What is needed
Each line below from the one containing "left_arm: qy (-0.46" through the one containing "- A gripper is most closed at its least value" is to be given again exactly, and no line outside that span.
-.-.-
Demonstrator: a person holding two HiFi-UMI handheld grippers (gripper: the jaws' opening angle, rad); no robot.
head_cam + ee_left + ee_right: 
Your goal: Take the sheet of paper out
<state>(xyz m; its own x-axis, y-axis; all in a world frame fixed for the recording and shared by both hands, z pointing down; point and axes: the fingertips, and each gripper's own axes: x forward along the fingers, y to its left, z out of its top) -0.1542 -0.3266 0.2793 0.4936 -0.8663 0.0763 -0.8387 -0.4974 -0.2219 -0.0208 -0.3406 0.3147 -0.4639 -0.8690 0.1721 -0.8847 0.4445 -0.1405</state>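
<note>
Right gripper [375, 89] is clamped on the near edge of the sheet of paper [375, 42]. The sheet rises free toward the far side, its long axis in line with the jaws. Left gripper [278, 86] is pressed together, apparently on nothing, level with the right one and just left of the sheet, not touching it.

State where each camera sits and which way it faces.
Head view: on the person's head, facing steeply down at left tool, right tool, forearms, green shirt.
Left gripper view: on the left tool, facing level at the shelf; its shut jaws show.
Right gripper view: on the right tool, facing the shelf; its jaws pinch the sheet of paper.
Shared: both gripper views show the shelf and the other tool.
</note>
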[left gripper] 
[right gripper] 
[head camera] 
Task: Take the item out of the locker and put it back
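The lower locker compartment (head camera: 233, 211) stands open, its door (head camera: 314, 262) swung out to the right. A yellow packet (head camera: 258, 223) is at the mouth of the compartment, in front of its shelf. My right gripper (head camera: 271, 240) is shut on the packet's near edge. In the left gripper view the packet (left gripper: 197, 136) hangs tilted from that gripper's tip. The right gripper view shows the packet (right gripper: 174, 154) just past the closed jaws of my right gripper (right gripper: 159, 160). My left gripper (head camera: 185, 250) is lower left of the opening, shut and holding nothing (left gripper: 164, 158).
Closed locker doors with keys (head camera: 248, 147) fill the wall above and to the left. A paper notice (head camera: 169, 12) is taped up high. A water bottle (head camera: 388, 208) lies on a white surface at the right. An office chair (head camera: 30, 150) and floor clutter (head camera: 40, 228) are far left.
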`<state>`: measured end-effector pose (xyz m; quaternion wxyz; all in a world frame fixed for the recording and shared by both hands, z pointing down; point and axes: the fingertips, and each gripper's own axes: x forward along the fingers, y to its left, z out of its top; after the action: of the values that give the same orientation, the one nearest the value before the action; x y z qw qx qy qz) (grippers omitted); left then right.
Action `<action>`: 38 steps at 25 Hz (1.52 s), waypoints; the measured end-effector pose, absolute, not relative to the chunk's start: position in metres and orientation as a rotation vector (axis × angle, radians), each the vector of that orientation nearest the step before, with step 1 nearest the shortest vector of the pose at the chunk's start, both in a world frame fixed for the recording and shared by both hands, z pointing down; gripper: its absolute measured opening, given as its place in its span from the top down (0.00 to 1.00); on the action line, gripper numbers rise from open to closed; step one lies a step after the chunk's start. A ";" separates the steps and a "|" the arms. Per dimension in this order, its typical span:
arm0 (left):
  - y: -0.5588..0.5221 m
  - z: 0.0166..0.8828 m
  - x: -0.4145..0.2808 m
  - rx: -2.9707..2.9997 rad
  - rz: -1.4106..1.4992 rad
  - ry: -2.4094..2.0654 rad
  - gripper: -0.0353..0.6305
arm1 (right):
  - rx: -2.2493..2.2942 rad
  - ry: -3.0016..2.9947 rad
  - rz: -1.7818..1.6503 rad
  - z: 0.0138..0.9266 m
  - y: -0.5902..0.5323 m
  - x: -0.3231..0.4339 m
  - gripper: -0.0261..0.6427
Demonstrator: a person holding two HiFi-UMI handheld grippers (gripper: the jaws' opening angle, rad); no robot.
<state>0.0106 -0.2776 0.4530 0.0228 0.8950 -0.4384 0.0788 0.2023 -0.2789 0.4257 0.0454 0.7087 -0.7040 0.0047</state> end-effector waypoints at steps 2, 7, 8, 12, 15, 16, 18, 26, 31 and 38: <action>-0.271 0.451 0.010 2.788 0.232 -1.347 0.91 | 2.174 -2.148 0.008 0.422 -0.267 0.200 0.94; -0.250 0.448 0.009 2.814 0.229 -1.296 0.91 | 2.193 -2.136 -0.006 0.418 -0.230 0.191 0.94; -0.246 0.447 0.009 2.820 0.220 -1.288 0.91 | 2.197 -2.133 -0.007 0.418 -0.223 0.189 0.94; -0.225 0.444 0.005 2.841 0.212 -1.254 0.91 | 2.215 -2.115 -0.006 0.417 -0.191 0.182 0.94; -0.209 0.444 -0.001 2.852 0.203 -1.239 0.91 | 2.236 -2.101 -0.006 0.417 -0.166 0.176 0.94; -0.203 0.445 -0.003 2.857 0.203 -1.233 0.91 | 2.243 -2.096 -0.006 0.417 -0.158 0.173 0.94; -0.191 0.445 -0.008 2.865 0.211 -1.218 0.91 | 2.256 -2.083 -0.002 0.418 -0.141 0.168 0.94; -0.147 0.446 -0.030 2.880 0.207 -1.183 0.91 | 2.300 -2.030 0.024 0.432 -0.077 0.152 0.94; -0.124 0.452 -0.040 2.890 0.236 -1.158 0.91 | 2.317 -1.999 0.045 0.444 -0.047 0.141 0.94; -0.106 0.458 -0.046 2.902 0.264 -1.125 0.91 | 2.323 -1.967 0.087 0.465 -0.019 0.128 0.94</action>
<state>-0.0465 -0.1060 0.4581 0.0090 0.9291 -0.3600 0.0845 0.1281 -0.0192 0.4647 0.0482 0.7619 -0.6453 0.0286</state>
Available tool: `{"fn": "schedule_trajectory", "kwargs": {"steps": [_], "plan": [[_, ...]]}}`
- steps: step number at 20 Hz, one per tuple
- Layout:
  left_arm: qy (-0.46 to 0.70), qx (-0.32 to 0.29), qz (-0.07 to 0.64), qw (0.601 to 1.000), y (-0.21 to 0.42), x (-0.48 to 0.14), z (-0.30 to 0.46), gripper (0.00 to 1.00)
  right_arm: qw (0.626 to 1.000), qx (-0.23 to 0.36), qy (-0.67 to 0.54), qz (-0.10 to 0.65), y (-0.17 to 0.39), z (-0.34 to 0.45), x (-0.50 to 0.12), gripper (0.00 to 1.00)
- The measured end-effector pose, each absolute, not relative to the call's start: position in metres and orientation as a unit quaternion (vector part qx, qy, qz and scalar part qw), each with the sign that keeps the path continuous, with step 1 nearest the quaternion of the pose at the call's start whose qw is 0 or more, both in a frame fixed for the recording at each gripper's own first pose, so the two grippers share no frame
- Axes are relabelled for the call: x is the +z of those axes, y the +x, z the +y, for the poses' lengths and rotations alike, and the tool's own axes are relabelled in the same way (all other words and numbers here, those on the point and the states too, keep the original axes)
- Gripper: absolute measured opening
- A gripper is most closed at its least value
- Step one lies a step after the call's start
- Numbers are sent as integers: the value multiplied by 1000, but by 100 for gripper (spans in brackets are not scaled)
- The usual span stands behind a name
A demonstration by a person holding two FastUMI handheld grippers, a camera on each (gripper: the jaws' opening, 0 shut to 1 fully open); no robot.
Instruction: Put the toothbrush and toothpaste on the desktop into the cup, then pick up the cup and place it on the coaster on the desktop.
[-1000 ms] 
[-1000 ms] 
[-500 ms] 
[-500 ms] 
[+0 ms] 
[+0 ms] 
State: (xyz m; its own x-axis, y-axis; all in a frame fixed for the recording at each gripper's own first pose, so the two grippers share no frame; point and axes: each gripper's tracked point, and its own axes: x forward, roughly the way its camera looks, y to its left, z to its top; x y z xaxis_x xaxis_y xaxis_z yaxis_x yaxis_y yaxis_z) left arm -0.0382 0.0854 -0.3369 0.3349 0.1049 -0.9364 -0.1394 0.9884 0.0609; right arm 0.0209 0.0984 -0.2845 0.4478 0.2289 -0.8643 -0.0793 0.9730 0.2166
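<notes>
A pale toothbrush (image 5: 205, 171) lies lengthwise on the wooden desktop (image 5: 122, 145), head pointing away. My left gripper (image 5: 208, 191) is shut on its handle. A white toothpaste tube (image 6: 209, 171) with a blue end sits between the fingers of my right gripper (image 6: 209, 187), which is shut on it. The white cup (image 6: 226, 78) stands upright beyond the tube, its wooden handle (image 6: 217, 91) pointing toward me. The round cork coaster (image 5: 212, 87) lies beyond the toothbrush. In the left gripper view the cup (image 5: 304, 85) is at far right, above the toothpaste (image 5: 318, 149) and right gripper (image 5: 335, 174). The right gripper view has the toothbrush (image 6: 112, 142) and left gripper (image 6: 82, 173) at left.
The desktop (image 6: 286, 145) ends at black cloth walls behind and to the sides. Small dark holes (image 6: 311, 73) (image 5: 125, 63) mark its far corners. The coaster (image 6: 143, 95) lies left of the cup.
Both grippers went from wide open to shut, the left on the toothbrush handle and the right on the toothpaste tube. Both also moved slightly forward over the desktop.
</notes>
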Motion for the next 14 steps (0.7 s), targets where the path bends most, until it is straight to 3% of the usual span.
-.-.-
Response to this task
  left_arm: qy (-0.46 to 0.70), qx (-0.32 to 0.29), qz (-0.07 to 0.64), qw (0.601 to 1.000), y (-0.21 to 0.42), x (-0.48 to 0.14), z (-0.30 to 0.46), gripper (0.00 to 1.00)
  right_arm: qw (0.626 to 1.000), qx (-0.23 to 0.36), qy (-0.67 to 0.54), qz (-0.10 to 0.65), y (-0.17 to 0.39), z (-0.34 to 0.45), x (-0.50 to 0.12), gripper (0.00 to 1.00)
- The measured end-effector pose, each absolute, not relative to the call's start: position in metres and orientation as a unit quaternion (vector part qx, qy, qz and scalar part qw), each with the sign that keeps the path continuous, with step 1 nearest the quaternion of the pose at the call's start whose qw is 0 or more, both in a frame fixed for the recording at each gripper's own first pose, so the two grippers share no frame
- Axes are relabelled for the call: x is the +z of those axes, y the +x, z the +y, for the poses' lengths and rotations alike, and the tool's own axes are relabelled in the same way (all other words and numbers here, those on the point and the states too, keep the original axes)
- Gripper: absolute measured opening
- A gripper is most closed at its least value

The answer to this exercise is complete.